In the late eighteenth century, the philanthropist and social reformer, John Howard, devoted himself to the task of ridding disease from the penal systems in Britain and across Europe. He visited prisons and plague hospitals (lazarettos) and worked tirelessly for the human rights of prisoners and the incarcerated. His books, The State of the Prisons (1777), and The Lazarettos of Europe (1789), were powerful statements in the general move towards social reform. John Howard Visiting a Lazaretto is one of a group of works by Romney to support and celebrate the efforts of Howard. While Howard never sat for a Romney portrait, the drawings are now considered powerful historical statements in themselves.

Historian Nicholas Robbins writes, "Romney was one of the most successful portrait painters in Georgian London. His paintings were sought after for the healthful, prosperous glow they imparted to their subjects. The valuable, and unremarkable, quality of individuality found in his portraits emerged against the backdrop of the eighteenth century's radically unequal social world - and in private, Romney reflected upon this economic and social misery. [...] Romney's drawings - rapid, experimental, often enigmatic - which recorded the artist's ideas for these and other painting projects". The Abbot Hall Gallery adds, "Howard exposed the horrific conditions experienced during prison and hospital visits in his book 'The Lazarettos of Europe' [...] one year before the author himself succumbed to jail fever in the Ukraine. [In Romney's drawing] Howard is shown emerging from a dark arch, his hands held up in horror, as the jailer (far left) recoils in fear of his accuser. At the right a woman dies in the arms of a fellow prisoner; and, in the centre, others appear shackled and seemingly deranged as a result of their ordeals.
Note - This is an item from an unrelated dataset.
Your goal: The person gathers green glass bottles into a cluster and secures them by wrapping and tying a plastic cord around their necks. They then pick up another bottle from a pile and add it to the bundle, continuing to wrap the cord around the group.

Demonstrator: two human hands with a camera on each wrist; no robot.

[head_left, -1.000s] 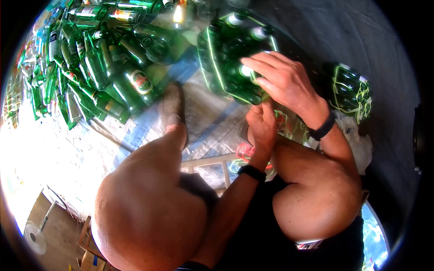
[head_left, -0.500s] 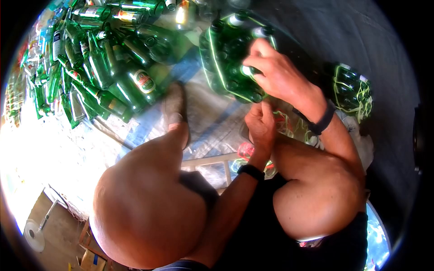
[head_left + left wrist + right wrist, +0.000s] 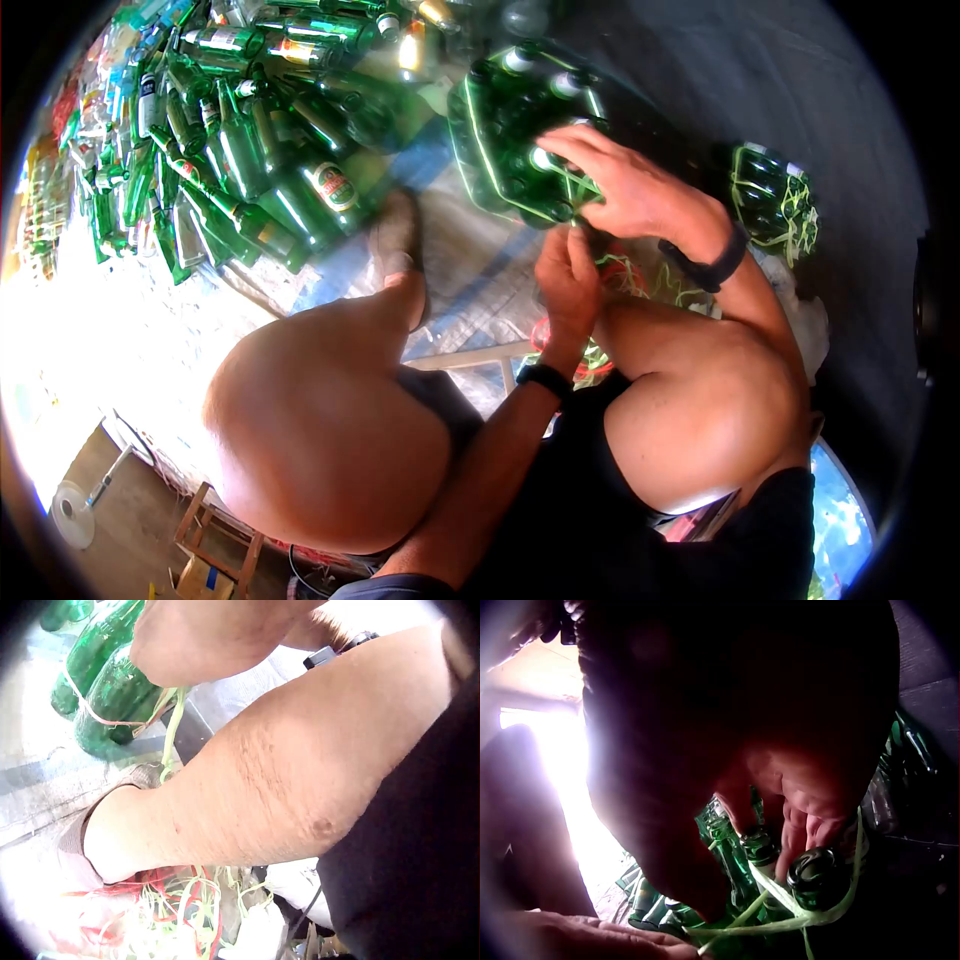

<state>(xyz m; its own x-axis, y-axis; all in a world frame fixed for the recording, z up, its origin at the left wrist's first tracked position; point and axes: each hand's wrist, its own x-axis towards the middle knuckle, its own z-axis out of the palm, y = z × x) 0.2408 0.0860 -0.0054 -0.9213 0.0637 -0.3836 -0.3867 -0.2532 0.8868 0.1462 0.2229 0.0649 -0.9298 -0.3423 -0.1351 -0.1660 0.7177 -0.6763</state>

The impassioned style of the drawing is typical of Romney's later works, but it is unclear as to whether the sketch was intended as a study for a painting".

Pen and ink over pencil - Abbot Hall Art Gallery, Kendal, Cumbria, UK

c. 1791

Portrait of Brigadier-General Lawrence Nilson

Brigadier-General Lawrence Nilson was an officer in the East India Company Bombay Army. In the portrait, Nilson is seen in three-quarter length pose, with his right arm bent, hand on hip, holding the hilt of a sword, while his left arm hangs down at his side -holding his hat near his thigh. He wears the red uniform of the Engineers' Regiment of the Bombay Residency. Romney's portraits usually featured romantic atmospheric backgrounds and here uses mottled red, grey, and black, to give the appearance of a storm brewing over a sea at twilight, intended to recall the sort of environment in which Nilson would have sailed. As was typical of Romantic-era art, the dramatic forces of nature present in the scene were linked with the turbulent drama men like Nilson faced as they made their way toward foreign enemies in faraway lands.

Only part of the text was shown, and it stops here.